You will see: many website will suddenly log you out :)

AllOlli

unread,
Oct 9, 2012, 9:16:40 AM10/9/12
to phan...@googlegroups.com

I'd love to be of hand, but I think there is a fundamental thing to undertand here: SESSION COOKIES are supposed to DIE when you shutdown the browser (and they WON'T be saved).
Also, that it's up to the webapp HOW they handle their cookies.

For my case, I now understand that my code no longer works because PhantomJS behaves more like a true browser regarding cookies: It correctly deletes the session cookie on end of program execution. The problem is, that I explicitly uses the cookie file to transfer an existing session ID to the PhantomJS call. The cookie file is manually created before calling PhantomJS and up to <1.7 it was then read and used. The reason that this no longer works is obviously the change of format to binary data so it doesn't recognize cookies in old format. And since the session cookie is deleted on quit I don't see its binary representation in the cookie file after the program run.

For my case, I think the solution will be to supply the session ID as parameter to the script and use the API to manually set the cookie in code.

I suggest some changes that will reduce transition problems for projects that use old PhantomJS versions in their projects:
  1. Implement some form of legacy reading for cookie files in old format so they can still bes upplied via this file in non-binary manner.
  2. Add an option to deactivate cookie deletion at the end of program execution.
  3. Clearly state in the documentation that the cookie file contains binary data, along with some examples for this format.

Thanks for your feedback!


Peter Warren

unread,
Oct 9, 2012, 9:31:22 AM10/9/12
to phan...@googlegroups.com
I agree AllOlli.
Point 2 alternative could be a saveCookie function which could be executed at any time but it would need to be accompanied by a loadCookie function which would either replace or add to the cookies loaded through the command line arguments.
BTW, I am using the debug=true option and I could really do with some help to understand why the cookies are not being set in my case.  I am loading a page, then setting some form values, then trying to execute a click event on the page and then expecting the page to submit to server and then set cookies on the return of this page.  Are multiple round trips to the server okay with the "page" variable?

AllOlli

unread,
Oct 9, 2012, 10:40:27 AM10/9/12
to phan...@googlegroups.com

On Tuesday, October 9, 2012 3:16:40 PM UTC+2, AllOlli wrote:
For my case, I think the solution will be to supply the session ID as parameter to the script and use the API to manually set the cookie in code.

Man, this was frustrating...
  • First I had to search without luck for any documentation on the cookie management API.
  • At last I found "https://github.com/ariya/phantomjs/pull/280" where it says "a quick reference can be found under the folder of src/phantomjs/test/webpage-spec.js, grep the text cookie".
  • Then I found out that calling addCookie or any other function before calling "page.open" would try to set the cookie for "about:blank" and the CookieJar would reject it.
  • The "page.render" call is based on the contents received by "page.open" so I can't set cookie before performing a request.
  • The only solution seems to be to do two requests which is completely braindead for server load, network delay and countless other reasons.
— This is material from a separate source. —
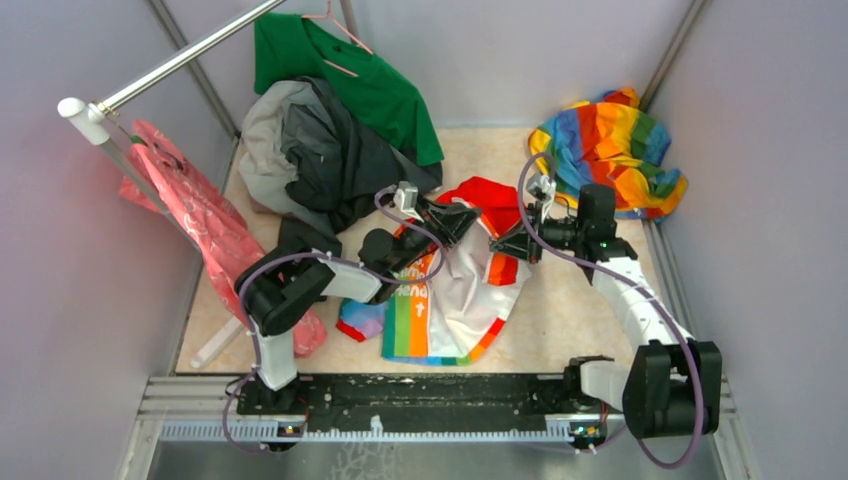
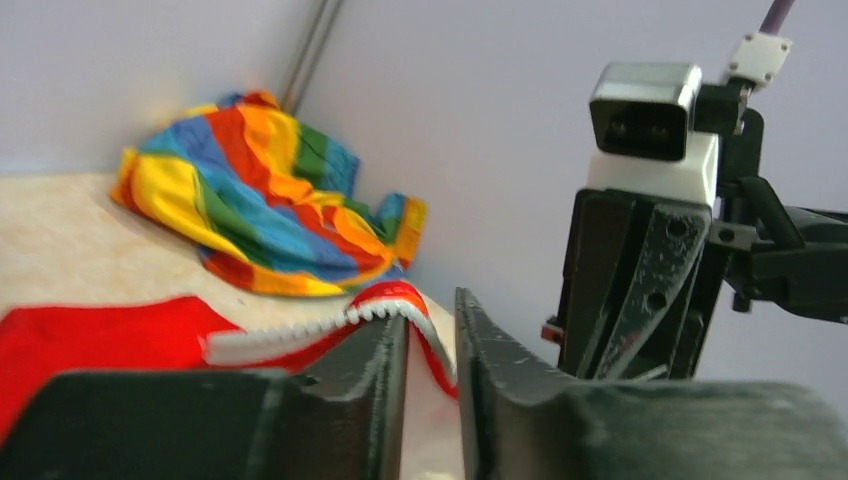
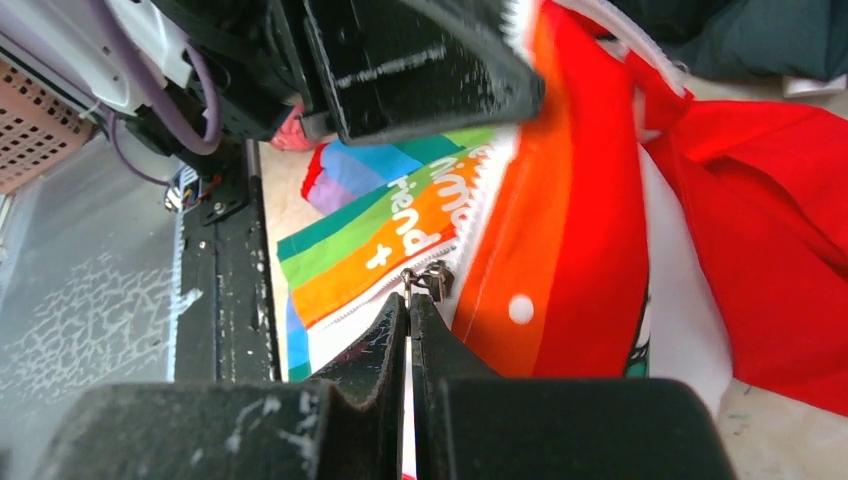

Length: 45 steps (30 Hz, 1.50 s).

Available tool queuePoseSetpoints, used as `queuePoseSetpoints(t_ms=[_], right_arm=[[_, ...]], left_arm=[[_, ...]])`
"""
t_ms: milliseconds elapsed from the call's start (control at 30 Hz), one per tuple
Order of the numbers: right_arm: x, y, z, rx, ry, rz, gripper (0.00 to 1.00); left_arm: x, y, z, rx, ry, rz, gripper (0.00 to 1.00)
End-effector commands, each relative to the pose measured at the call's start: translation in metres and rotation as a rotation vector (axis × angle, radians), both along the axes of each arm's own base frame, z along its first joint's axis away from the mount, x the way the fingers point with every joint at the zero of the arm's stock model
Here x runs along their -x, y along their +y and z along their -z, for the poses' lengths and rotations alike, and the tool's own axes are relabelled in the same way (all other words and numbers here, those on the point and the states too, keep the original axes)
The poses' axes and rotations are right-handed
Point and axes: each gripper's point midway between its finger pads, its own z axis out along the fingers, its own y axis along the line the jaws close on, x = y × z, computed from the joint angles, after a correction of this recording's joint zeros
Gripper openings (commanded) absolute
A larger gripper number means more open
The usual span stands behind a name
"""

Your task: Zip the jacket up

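Top external view: I see the jacket [image 1: 455, 300] spread on the bench [image 1: 570, 310] between my two arms. It has a white body with rainbow-striped panels, and its red hood [image 1: 490, 195] points toward the far wall. The left claw [image 1: 462, 222] and right claw [image 1: 503, 245] both sit over its upper part, near each other and just below the hood. A rainbow cloth [image 1: 610, 150] lies well apart in the far right corner.

Left wrist view: my left claw's jaws stand slightly apart. The zipper strip [image 2: 300, 335], white teeth on an orange-red edge, arches over one finger's tip and drops into the gap. I cannot tell whether either finger presses it. Red hood cloth lies flat at the left.

Right wrist view: my right claw's jaws are pressed together, and the metal slider [image 3: 428, 280] sits right at their tips. I cannot tell whether its tab is pinched. Beside it, a rainbow panel carries printed lettering [image 3: 400, 235]. One of the left claw's fingers [image 3: 420, 70] hangs above the strip.
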Motion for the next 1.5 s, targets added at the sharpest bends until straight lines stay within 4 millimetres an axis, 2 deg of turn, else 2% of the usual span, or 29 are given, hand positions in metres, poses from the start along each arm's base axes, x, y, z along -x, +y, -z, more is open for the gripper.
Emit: queuePoseSetpoints(t_ms=[0, 133, 333, 433, 533, 767, 900, 1067, 1233, 1467], right_arm=[[0.004, 0.003, -0.012, -0.046, -0.015, -0.052, 0.00], [0.003, 0.003, -0.011, -0.042, -0.012, -0.043, 0.00], [0.001, 0.002, -0.005, -0.038, 0.005, -0.043, 0.00], [0.001, 0.001, -0.002, -0.031, 0.007, -0.049, 0.00], [0.001, 0.001, 0.001, -0.026, 0.007, -0.054, 0.00], [0.001, 0.000, 0.004, -0.011, 0.003, -0.047, 0.00], [0.001, 0.000, 0.004, -0.007, -0.002, -0.049, 0.00], [0.003, 0.000, 0.002, -0.009, -0.008, -0.055, 0.00], [0.004, 0.001, 0.001, -0.014, -0.012, -0.061, 0.00], [0.002, 0.000, 0.003, -0.005, -0.001, -0.049, 0.00]], left_arm=[[0.029, 0.014, -0.027, 0.123, -0.039, 0.106, 0.36], [0.033, 0.027, -0.017, 0.078, 0.011, 0.092, 0.52], [0.039, 0.043, 0.009, 0.055, 0.177, 0.147, 0.63], [0.053, 0.034, 0.008, 0.087, 0.245, 0.267, 0.64], [0.059, 0.023, 0.008, 0.108, 0.282, 0.341, 0.65], [0.063, 0.001, 0.010, 0.109, 0.306, 0.381, 0.67], [0.057, -0.011, 0.017, 0.084, 0.326, 0.356, 0.67], [0.038, -0.026, 0.037, -0.010, 0.374, 0.289, 0.59], [0.027, -0.030, 0.053, -0.079, 0.405, 0.239, 0.54], [0.025, -0.046, 0.045, -0.073, 0.376, 0.301, 0.08]])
D-Uh!

All in all, the current cookie implementation is much less usable than the pre 1.7 one for two reasons:

  1. The page object apparently does not allow to set the URL before actually requesting a page so cookies will be rejected because they to do not match the "about:blank" pseudo hostname.
  2. Cookies must be supplied from inside the script because of the new binary format as opposed to some simple text file format that could easily be created with any other tool.

I think that both of these issues should be addressed in future releases.

Ivan De Marino

unread,
Oct 9, 2012, 5:58:33 PM10/9/12
to phan...@googlegroups.com
All what you are trying to do can be done by nice API.
But it's true: our lack of documentation is killing us.

That is a key issue, and we are well aware of it, but at the moment only few people understand that it's just few of us working on this and we NEED HELP TO WRITE THE FREAKING DOCUMENTATION.
Or, better, SOMEONE has to make a mechanism so that we can generate the documentation.

Anyway, I'll write something here now because I see your frustration:

A bit of documentation

* page.cookies
* page.addCookie({cookie object})
* page.deleteCookie("cookie name")
* page.clearCookies()

Those API are specific to the page they are in and, most importantly, THE URL the page is on.
That's how browser work and that's how PhantomJS, an HEADLESS BROWSER, has to work.
In other words: if you are on "github.com" and try to set a cookie for "google.com", it will be rejected.

But, there is hope if you want to manipulate cookies directly in the JAR (that means, without caring for a specific page).

* phantom.cookiesEnabled
* phantom.cookies
* phantom.addCookie({cookie object})
* phantom.deleteCookie("cookie name")
* phantom.clearCookies()

those API allow you to set any cookie you want, before you load a page (or without the need of opening one at all).
If you set a cookie on ".google.com" and than open a page on "www.google.com", that cookie will be picked up.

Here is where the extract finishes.